Christian Eriksen telah merilis pernyataan yang meyakinkan para penggemarnya bahwa dia sudah memulai pemulihannya setelah pingsan saat pertandingan persahabatan Denmark melawan Ukraina.
Eriksen terlihat memegangi dadanya sebelum ambruk di rumput Nature Energy Park, pertandingan resmi dibatalkan setelah 65 menit, dengan Denmark menang 2-1.
Mantan gelandang Tottenham, Brentford, dan Manchester United itu sebelumnya mengalami serangan jantung saat Euro 2020 dan kemudian dipasangi alat pacu jantung.
Namun dalam pernyataan baru Eriksen di media sosial, pemain berusia 34 tahun itu mengungkapkan bahwa kejadian hari Minggu itu berbeda dengan yang dialaminya lima tahun lalu.
“Saya ingin semua orang tahu bahwa saya baik-baik saja dan saya berada di rumah bersama keluarga saya,” tulis Eriksen di Instagram.
“Seperti yang mungkin dapat Anda bayangkan, menerima kejutan dari ICD saya berdampak besar pada saya dan keluarga saya, tetapi saya ingin meyakinkan semua orang bahwa situasinya berbeda dengan apa yang terjadi pada tahun 2021. Saya merasa baik-baik saja dan pemulihan saya sudah dimulai.
“Selain berterima kasih atas dukungan dan bantuan seluruh pemain dan tim medis di lapangan, saya juga sangat berterima kasih kepada para dokter yang telah merawat saya dan hati saya selama ini.
“Berkat keahlian mereka, ICD saya melakukan apa yang seharusnya dilakukan: melindungi saya saat saya membutuhkannya.

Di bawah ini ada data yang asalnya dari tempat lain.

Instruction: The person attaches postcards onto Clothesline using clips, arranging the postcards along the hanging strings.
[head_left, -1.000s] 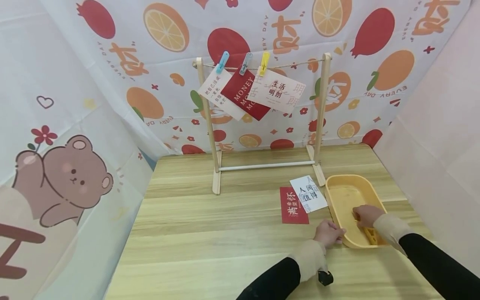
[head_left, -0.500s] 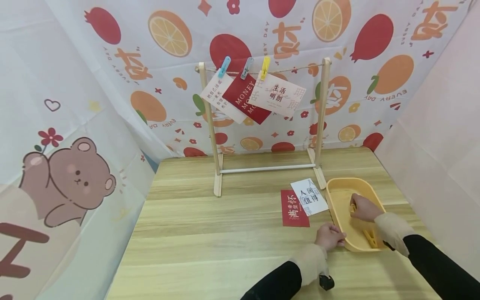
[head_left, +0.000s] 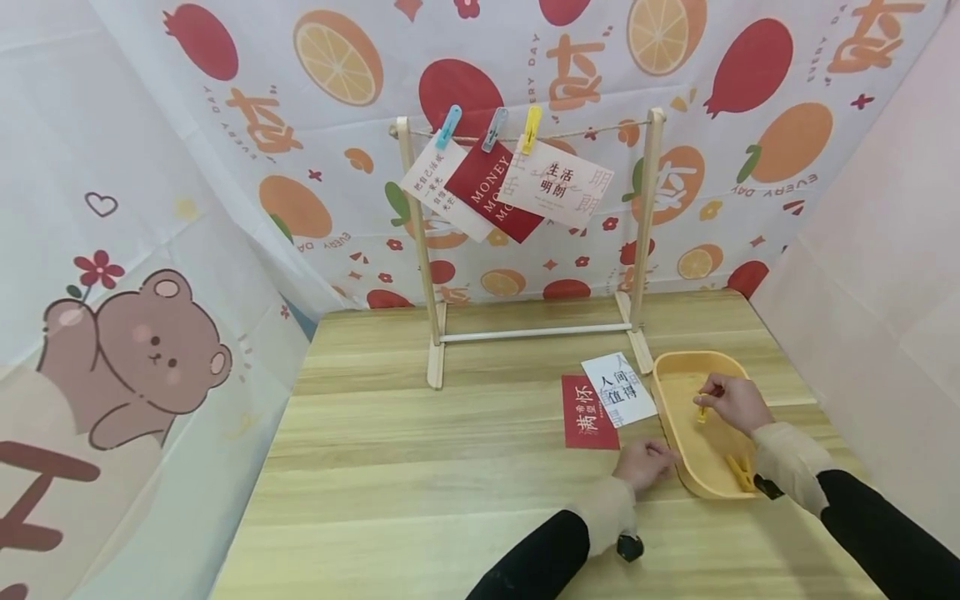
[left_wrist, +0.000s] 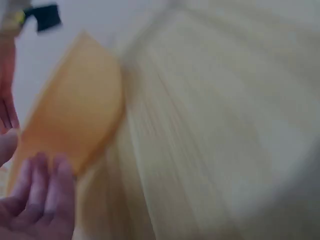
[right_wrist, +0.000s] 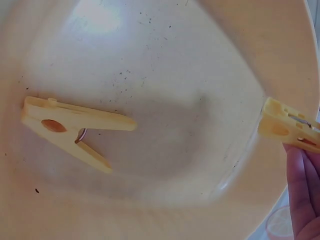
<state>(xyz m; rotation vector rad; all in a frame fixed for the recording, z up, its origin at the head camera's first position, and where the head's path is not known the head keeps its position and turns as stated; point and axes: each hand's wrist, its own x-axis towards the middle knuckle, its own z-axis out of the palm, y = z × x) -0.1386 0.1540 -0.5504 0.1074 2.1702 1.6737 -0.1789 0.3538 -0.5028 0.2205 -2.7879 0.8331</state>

“Untuk saat ini saya fokus pada pemulihan saya, menghabiskan waktu bersama keluarga, pergi berlibur dan bermain sepak bola dengan anak-anak saya.”
Pernyataan sebelumnya dari dokter tim Denmark Morten Boesen, pria yang menyelamatkan nyawa Eriksen pada tahun 2021, menegaskan bahwa dia dalam “semangat yang baik”.
Masih harus dilihat apakah Eriksen bisa bermain lagi, mengingat sang gelandang saat ini bermain di Wolfsburg, yang terdegradasi dari Bundesliga pada 2025-26.